EXERCISE DIRECTIONS
Considering every line below, count those with the word "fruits" and give only the result.

SOURCE DATA
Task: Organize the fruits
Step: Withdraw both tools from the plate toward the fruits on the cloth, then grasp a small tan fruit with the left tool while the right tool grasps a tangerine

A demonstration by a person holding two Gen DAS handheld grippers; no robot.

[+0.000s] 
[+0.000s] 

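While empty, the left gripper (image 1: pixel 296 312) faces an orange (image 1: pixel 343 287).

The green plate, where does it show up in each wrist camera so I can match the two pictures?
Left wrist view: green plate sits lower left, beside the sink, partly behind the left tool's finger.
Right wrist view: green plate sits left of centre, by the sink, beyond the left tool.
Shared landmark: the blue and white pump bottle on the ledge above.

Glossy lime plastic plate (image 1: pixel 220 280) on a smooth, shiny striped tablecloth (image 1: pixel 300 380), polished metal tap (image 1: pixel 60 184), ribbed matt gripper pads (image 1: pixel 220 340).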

TASK OUTPUT
2